This is almost like the war invalidity pension, it means a lot of discounts, reduced fares, I don’t have to pay a house-tax, then the medical treatment and medicines are free. Well, I have been rejoicing over it since 2000.

Moreover, I got a small amount from Hungary too, an indemnification, because they had plundered us completely, the retreating German troops had ravaged all our property. Since 2004 the Claims Conference grants me a life-annuity, since I’m a Holocaust survivor.

We travel somewhere each year, if we have some money saved up. Last year we visited Italy, we spent four days in Venice, and from there we went to Padua, Florence and Rome, we visited the Vatican too, then on the way back we saw San Marino, Vienna and Budapest.

It was a very nice, two week long journey. We also went to Greece, we toured the whole country, and spent the last week in Crete. We visited many interesting places, and people welcomed us cordially everywhere. This trip lasted 13 days, and we stayed full board the last seven days, there was buffet lunch and dinner.

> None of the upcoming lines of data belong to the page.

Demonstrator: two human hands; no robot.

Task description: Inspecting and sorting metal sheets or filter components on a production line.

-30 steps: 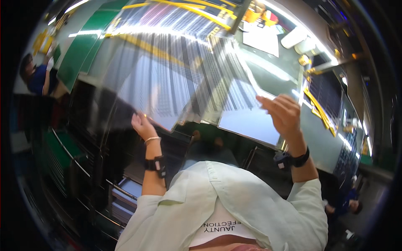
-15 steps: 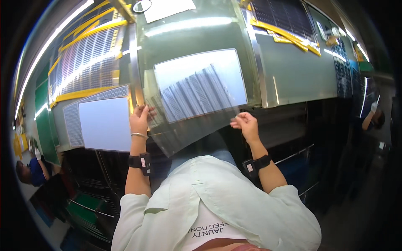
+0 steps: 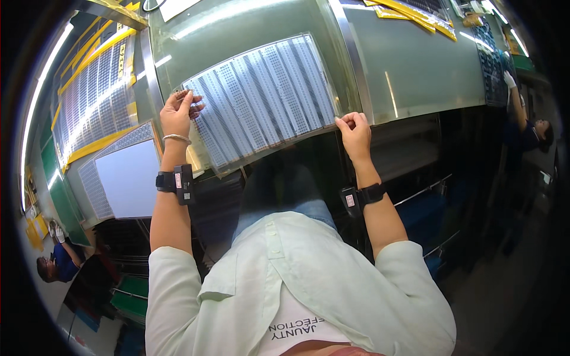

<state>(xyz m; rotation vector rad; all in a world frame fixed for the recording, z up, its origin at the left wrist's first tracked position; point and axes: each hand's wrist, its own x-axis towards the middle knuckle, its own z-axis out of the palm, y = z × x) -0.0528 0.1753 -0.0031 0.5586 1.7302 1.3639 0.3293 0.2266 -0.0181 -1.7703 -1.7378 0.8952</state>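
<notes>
A clear film sheet (image 3: 261, 98) printed with dark dotted columns lies over a white rectangle on the glass-topped table (image 3: 237, 29) in front of me. My left hand (image 3: 176, 116) is closed in a pinch at the film's left edge. At its near right corner my right hand (image 3: 357, 137) pinches the film between thumb and fingers. Along the near side, the film's clear margin reaches to the table edge. Whether it rests fully flat cannot be told.
To the left, a plain white sheet (image 3: 127, 178) partly covers a patterned sheet (image 3: 90, 184). Beyond lies a yellow-bordered patterned panel (image 3: 98, 98). Metal strips (image 3: 351, 59) divide the tabletop. More yellow-edged panels (image 3: 409, 15) sit at far right. Two people work at the sides.
Both hands have moved forward, away from my body, carrying the film. It was tilted and hanging past the table edge; now its printed columns cover the white rectangle. The view has shifted too.
</notes>
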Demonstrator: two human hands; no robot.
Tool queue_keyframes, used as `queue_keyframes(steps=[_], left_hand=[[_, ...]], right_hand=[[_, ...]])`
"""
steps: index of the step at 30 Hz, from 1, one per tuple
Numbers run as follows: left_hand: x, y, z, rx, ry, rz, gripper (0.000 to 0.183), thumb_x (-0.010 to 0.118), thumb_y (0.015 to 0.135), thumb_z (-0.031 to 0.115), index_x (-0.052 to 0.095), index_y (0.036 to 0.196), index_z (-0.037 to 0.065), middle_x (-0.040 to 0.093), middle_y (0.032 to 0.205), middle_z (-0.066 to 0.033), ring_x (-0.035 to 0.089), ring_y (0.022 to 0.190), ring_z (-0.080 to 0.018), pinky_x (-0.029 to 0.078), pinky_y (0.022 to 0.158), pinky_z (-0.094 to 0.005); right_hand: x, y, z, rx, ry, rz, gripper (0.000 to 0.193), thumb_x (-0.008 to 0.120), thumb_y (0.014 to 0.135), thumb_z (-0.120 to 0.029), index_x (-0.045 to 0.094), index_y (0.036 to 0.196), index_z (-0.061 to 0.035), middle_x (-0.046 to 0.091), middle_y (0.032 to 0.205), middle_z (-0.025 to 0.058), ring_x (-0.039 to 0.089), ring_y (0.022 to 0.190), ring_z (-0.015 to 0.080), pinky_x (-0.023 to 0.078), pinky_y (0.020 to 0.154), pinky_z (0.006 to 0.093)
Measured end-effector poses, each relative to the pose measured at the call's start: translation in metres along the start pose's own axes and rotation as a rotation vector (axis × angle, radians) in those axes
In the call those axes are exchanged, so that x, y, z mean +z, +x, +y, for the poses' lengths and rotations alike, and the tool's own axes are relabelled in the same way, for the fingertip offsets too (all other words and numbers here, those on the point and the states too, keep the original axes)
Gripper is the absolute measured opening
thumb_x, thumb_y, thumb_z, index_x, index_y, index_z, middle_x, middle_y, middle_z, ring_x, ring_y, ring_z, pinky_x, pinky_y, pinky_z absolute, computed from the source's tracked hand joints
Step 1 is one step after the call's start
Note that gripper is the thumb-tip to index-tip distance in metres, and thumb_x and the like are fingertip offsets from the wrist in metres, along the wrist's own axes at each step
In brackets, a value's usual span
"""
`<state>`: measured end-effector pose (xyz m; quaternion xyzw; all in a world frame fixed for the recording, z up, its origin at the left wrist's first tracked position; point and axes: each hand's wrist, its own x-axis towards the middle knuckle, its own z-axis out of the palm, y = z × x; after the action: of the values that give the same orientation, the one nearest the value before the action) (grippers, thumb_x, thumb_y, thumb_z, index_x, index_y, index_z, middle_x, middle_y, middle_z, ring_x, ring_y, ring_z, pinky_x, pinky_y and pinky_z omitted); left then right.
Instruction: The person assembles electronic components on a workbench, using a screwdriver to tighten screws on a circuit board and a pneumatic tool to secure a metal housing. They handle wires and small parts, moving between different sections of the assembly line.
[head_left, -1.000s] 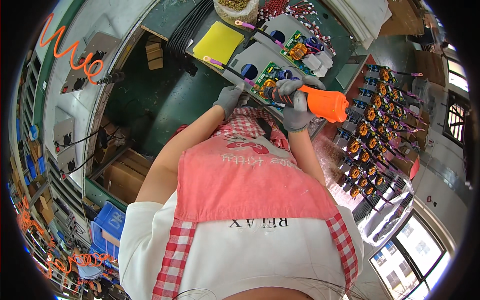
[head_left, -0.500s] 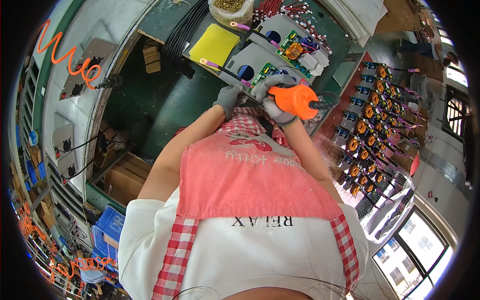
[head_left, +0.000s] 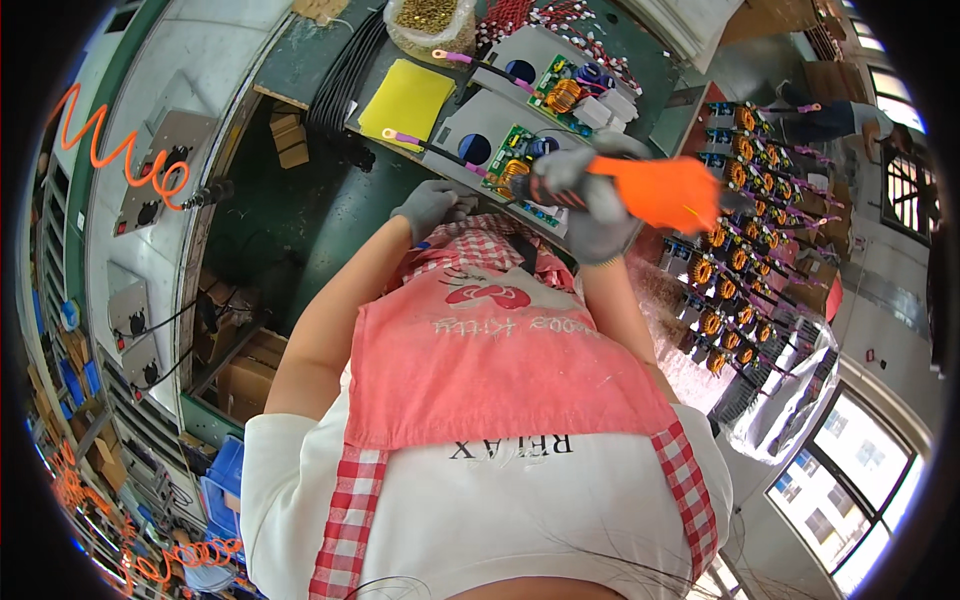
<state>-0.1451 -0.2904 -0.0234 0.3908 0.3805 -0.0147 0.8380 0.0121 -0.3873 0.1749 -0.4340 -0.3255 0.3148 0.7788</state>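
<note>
My right hand point(head_left: 600, 205), in a grey glove, is wrapped round an orange electric screwdriver point(head_left: 668, 190) with a black front end. The tool lies nearly level, its front pointing left over a circuit board point(head_left: 514, 168) with a copper coil. That board sits on a grey metal plate point(head_left: 462, 128) with a round blue hole and a purple-ended cable point(head_left: 432, 149). My left hand point(head_left: 432, 204), also gloved, rests by the near edge of this plate with its fingers curled in; what they hold, if anything, is hidden.
A second plate point(head_left: 510, 52) with its board lies behind. Beside it are a yellow sheet stack point(head_left: 408, 98), black cables point(head_left: 347, 75) and a bag of brass parts point(head_left: 435, 22). Rows of finished-looking boards point(head_left: 735, 265) stand to the right. A person point(head_left: 850, 120) is at far right.
The screwdriver has swung from pointing downward to nearly level and moved right with my right hand. My left hand has drawn back slightly leftward from the plate's edge.
</note>
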Motion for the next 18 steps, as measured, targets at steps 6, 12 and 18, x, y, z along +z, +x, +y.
queue_keyframes(steps=[6, 12, 18], left_hand=[[0.043, -0.040, 0.051, 0.049, -0.056, -0.171, 0.026, 0.042, 0.098, 0.018, 0.050, 0.112, -0.002, 0.061, 0.096, -0.0119, 0.056, 0.075, -0.0122, 0.048, 0.067, -0.0250], [0.098, -0.029, 0.075, 0.003, -0.157, -0.309, 0.023, 0.053, 0.095, 0.027, 0.055, 0.097, 0.004, 0.051, 0.072, 0.0008, 0.046, 0.060, -0.0076, 0.038, 0.052, -0.0212], [0.134, -0.014, 0.083, -0.310, -0.393, -0.290, 0.027, 0.055, 0.094, 0.032, 0.056, 0.088, 0.006, 0.048, 0.068, 0.0024, 0.042, 0.056, -0.0052, 0.032, 0.043, -0.0185]], right_hand=[[-0.039, -0.023, -0.078, -0.395, -0.046, -0.060, 0.045, 0.054, 0.082, -0.030, 0.043, 0.123, -0.0134, 0.049, 0.066, 0.0043, 0.047, 0.054, 0.0188, 0.044, 0.059, 0.0398], [-0.052, -0.050, -0.107, -0.523, -0.126, 0.034, 0.051, 0.049, 0.086, -0.035, 0.043, 0.130, -0.0096, 0.050, 0.067, 0.0034, 0.045, 0.054, 0.0150, 0.039, 0.061, 0.0352], [-0.061, -0.048, -0.109, -0.558, -0.162, -0.029, 0.052, 0.048, 0.086, -0.034, 0.043, 0.132, -0.0092, 0.051, 0.067, 0.0021, 0.047, 0.055, 0.0143, 0.039, 0.057, 0.0342]])
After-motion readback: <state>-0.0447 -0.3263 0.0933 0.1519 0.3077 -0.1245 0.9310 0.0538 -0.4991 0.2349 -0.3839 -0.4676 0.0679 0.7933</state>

This cost 460 euros per person, besides spending money. We were in many interesting places. It was a nice experience for me as a doctor, that the first night we slept in the small town where Hippocrates had lived and worked, in Katerini.

My main hobby is Esperanto. I’m a member of the Universal Esperanto Association, the Universala Esperanto Asocio, moreover I’m the Romanian representative of the Universal Medical Esperanto Association, whose headquarters are in Rotterdam.

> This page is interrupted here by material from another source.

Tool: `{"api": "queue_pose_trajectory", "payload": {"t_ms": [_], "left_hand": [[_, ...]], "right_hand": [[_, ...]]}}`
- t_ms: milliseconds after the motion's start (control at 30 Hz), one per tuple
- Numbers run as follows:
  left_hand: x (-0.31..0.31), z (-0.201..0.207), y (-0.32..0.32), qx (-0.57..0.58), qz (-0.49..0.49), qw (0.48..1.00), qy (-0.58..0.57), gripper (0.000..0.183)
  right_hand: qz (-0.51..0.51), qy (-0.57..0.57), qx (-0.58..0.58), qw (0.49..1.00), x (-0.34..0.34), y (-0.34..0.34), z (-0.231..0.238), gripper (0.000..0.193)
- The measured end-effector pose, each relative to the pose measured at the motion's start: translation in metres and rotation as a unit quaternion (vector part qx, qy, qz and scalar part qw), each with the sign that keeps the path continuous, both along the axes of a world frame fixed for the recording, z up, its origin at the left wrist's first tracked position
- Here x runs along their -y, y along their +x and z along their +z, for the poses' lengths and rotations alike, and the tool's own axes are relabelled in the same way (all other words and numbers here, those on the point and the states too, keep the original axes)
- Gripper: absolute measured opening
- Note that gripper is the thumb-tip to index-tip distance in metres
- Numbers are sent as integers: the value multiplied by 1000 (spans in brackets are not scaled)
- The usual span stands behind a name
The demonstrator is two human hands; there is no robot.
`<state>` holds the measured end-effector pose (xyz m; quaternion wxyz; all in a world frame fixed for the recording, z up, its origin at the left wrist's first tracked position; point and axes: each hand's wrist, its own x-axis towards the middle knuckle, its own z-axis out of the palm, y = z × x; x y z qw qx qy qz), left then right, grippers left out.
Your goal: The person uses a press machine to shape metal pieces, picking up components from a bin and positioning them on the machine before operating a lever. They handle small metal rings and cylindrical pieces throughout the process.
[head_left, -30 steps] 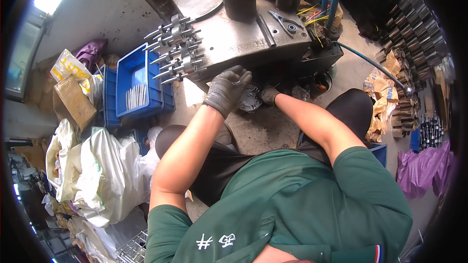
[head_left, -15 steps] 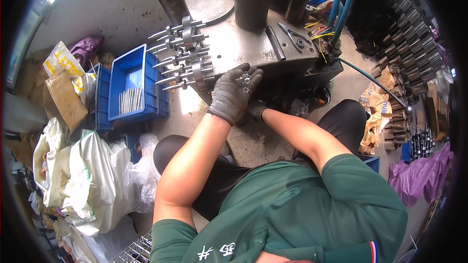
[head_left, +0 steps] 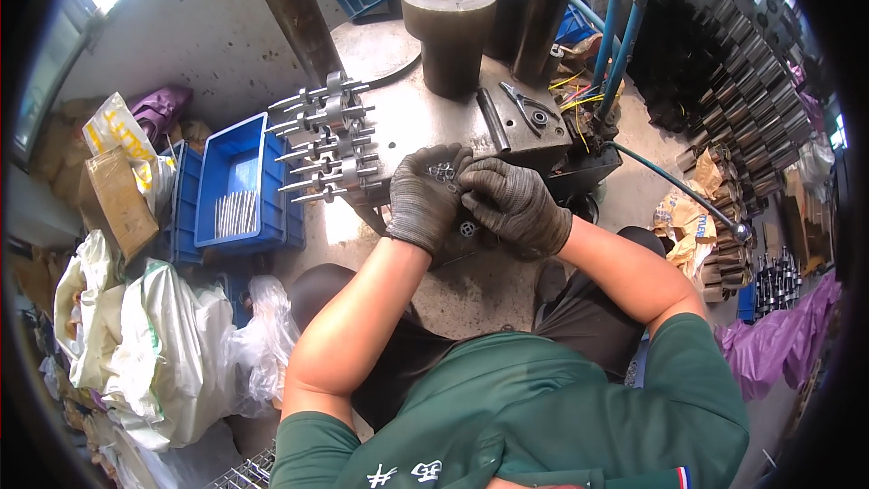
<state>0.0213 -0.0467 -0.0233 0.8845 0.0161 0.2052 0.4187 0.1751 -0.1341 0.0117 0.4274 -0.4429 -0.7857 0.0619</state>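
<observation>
My left hand [head_left: 424, 205], in a grey knit glove, is cupped palm up around several small shiny metal rings [head_left: 443, 172]. Against its fingers, my right hand [head_left: 516, 203], gloved alike, has its fingers curled together; whatever they may hold is hidden. Just below, between the hands, shows a small round metal part [head_left: 468, 229]. Left of my left hand, a row of metal shafts with thick round collars [head_left: 348, 140] lies at the edge of the steel machine bed [head_left: 403, 113].
Pliers [head_left: 525, 109] lie beside a dark metal rod [head_left: 493, 119] on the bed, behind which stands a thick cylindrical post [head_left: 448, 27]. A blue crate [head_left: 206, 217] with thin pins is at left. Blue hoses [head_left: 618, 45] and stacked metal tubes [head_left: 747, 81] fill the right.
My right hand has come up from below the bed's edge to meet my left hand at the rings. The view has shifted a little, and my left hand stays cupped.
</observation>
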Motion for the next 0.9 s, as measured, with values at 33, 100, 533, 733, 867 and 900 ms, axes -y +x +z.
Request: {"api": "queue_pose_trajectory", "payload": {"t_ms": [33, 100, 533, 733, 867, 900], "left_hand": [[2, 2, 6, -1, -1, 1000, 3, 24], [5, 1, 9, 2, 1, 1000, 0, 26], [-9, -15, 45, -44, 30, 999, 10, 20], [16, 26, 54, -156, -69, 985, 22, 15], [5, 3, 43, -210, -59, 967, 132, 15], [3, 0, 43, -211, -59, 967, 132, 15]], "right_hand": [[-1, 3, -1, 1000, -1, 4, 3, 26], [13, -64, -14, 998, -4, 2, 9, 20], [-50, -235, -354, 904, -34, 32, -12, 19], [-98, -230, -330, 910, -40, 45, -14, 25], [-107, -234, -323, 911, -45, 39, -7, 27], [-107, -234, -324, 910, -46, 39, -6, 27]]}}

The Medicina Internacia Revuo, the International Medical Journal is also issued in Rotterdam. I have a lot of articles published. I was awarded a prize for this in 1984, founded by Hideo Shinoda, who is an extremely rich hospital owner; he established a foundation, and was the honorary president of the Universal Esperanto Association.

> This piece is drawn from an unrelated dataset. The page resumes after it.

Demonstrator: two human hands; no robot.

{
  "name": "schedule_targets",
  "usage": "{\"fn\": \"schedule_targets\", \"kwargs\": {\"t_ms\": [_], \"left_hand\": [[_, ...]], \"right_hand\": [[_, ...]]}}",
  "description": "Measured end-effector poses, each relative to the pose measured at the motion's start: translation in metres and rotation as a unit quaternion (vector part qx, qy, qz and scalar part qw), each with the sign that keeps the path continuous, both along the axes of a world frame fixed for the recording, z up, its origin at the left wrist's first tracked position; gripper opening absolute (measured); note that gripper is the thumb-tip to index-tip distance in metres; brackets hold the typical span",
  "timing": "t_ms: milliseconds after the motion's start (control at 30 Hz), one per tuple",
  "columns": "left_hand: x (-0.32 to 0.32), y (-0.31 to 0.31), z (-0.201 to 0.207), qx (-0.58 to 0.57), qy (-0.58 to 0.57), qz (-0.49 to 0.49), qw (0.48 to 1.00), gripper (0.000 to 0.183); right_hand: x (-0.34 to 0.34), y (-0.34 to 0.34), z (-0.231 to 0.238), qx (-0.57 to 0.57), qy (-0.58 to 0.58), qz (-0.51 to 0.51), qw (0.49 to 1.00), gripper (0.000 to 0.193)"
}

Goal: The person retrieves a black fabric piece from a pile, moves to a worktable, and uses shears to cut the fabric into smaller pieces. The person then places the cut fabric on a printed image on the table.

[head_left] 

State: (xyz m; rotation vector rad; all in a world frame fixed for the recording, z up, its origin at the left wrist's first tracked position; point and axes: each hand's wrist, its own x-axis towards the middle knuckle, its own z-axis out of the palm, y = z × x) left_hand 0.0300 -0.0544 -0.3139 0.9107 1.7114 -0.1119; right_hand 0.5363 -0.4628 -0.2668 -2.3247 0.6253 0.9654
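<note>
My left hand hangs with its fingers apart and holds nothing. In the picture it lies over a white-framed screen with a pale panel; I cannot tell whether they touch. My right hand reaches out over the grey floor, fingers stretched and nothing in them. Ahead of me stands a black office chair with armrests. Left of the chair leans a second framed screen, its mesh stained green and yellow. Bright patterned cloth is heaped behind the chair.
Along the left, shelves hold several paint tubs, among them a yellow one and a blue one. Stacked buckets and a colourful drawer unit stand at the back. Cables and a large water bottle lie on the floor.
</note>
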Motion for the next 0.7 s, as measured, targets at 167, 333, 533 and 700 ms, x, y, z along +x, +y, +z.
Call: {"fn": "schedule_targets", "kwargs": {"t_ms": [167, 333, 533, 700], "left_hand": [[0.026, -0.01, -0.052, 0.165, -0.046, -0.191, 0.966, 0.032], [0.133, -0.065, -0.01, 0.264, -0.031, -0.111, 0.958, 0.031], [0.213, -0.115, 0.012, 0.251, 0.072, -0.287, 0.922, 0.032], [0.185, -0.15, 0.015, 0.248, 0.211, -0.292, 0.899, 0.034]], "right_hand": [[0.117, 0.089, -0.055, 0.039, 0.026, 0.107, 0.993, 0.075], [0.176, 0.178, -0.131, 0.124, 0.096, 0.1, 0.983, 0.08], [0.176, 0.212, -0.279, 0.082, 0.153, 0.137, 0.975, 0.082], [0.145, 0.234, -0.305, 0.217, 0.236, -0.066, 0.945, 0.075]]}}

The prize consisted of a 250 gram pure silver medal and of 500 Dutch guilder. For a while I was on the committee, which awarded this prize worldwide. Now the awarding process is different, and they give a smaller medal, because the association’s financial situation has changed.

Every year there is an Esperanto world congress, where 3 to 5 thousand people who speak this language gather together. The last one was in Lithuania in July, before that in China; the location always changes. In 1978 I was in Varna at the Medical Esperanto Congress, in 2001 we were in Zagreb at the World Congress, and I also spoke in Eszek, at the Medical Congress.

The Medical Esperanto Congress is organized every second year. I go to that more regularly; last time it was held here in Romania, in Nagyvarad. In 2006 a scientific medical conference was organized in Hodmezovasarhely, where I had three presentations. In 2008 there will be a congress in Krakow, when we will celebrate the 100th anniversary of the UMEA, the Universal Medical Esperanto Association.

  • Glossary:

1 Expulsion of the Jews from Spain: In the 13th century, after a period of stimulating spiritual and cultural life, the economic development and wide-range internal autonomy obtained by the Jewish communities in the previous centuries was curtailed by anti-Jewish repression emerging from under the aegis of the Dominican and the Franciscan orders.

There were more and more false blood libels, and the polemics, which were opportunities for interchange of views between the Christian and the Jewish intellectuals before, gradually condemned the Jews more and more, and the middle class in the rising started to be hostile with the competitor.

The Jews were gradually marginalized. Following the pogrom of Seville in 1391, thousands of Jews were massacred throughout Spain, women and children were sold as slaves, and synagogues were transformed into churches. Many Jews were forced to leave their faith. About 100,000 Jews were forcibly converted between 1391 and 1412.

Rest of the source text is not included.